Lúcio apressou-se a amparar-me, vituperando com aspereza a imprudência de uma revelação tão séria para a qual de modo algum eu estava preparado.

Nunca ninguém mais me viu sorrir.

A saturnal e o jogo tornaram-se uma necessidade da minha existência. O jogo sobretudo. Era um monstro, que eu alimentava com dinheiro.

E hoje, senhores, a esta mesa, em volta da qual vos agrupais para ouvir a nefanda história, bem vistes se aniquilei a última mesquinha mealha do meu patrimônio.

Sou um mendigo.

Minha mulher e meus inocentes filhinhos morrerão à fome, porque não descerá do alto o maná dos israelitas, e porque a caridade, se aparecesse na terra, seria para lhes insultar a pobreza.

Minha mulher! Pasmais com certeza de que o homem corrompido a não jogue numa carta. Supondes-me talvez ainda alguns vislumbres de virtude. Enganais-vos.

Não a jogo, porque apenas tem uma alma de santa e um corpo de divina formosura. Que agiota moderno ousara lançar sobre mercadoria tão sujeita a deturpar-se? É moeda fina, pura, estreme, sem liga, que a preserve da ação do tempo. E, sem esta última condição, não circulará na praça.

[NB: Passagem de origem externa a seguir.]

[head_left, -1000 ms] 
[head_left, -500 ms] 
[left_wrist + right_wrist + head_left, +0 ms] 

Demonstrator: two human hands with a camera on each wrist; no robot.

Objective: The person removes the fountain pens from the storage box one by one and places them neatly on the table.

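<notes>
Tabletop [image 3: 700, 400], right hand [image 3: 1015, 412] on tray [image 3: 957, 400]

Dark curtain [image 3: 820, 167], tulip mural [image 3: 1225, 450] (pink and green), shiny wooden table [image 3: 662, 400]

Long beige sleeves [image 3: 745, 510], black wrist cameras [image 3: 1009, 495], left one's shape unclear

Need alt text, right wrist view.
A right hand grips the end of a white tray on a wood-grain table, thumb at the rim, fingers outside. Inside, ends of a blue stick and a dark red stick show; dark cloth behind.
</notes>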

Que morra, que morra com meus filhos. Assim a recompenso dos bálsamos, que me verteu nas feridas; das sedes corrosivas, que me apagou; dos refrigérios com que me regalou na avidez do deserto, em que vagabundo errei.

Amou-me muito. E fez daquele amor uma coroa de martírios. Mísera!

Bem vejo que me encarais com magoado assombro. Agradeço-vos a atenção.

A minha história é como o canto do gaulês guerreiro, quando, sobre a pira inflamada, junto à penha druídica, fazia, aos deuses do seu povo, religiosa oblata duma rude existência.


***


Calou-se.

Os jogadores entreolharam-se em silêncio. Muito dizia aquele silêncio.

— E agora? pergunta o mais estouvado e lesto de entre eles.

— Foi o navio a pique. Mas ficou uma tábua em que me equilibro à flor das águas.

— Onde está?

— Minhas pistolas.

— Pois quê!

— Não faltam encruzilhadas, e, graças a Deus! também não faltam viajantes.

— Certamente. Mas cada um dos caminhos da encruzilhada, qualquer que seja sua direção, há de encontrá-lo obstruído por um cadafalso.

— Resta o suicídio.

— É sensabor.

— Mas lógico. Quem uma vez se deixou cegar de paixões violentas, e não teve ânimo para lhes esterilizar os efeitos, cedo ou tarde tropeçará nos acerados gumes do dilema implacável, que oferece de um lado a ignomínia da forca, e do outro a covardia do suicídio.

Assim, em guisa de sermão de abade das dúzias, termina a lengalenga.

Porque Fedro, Esopo e La Fontaine terminavam pela moralidade.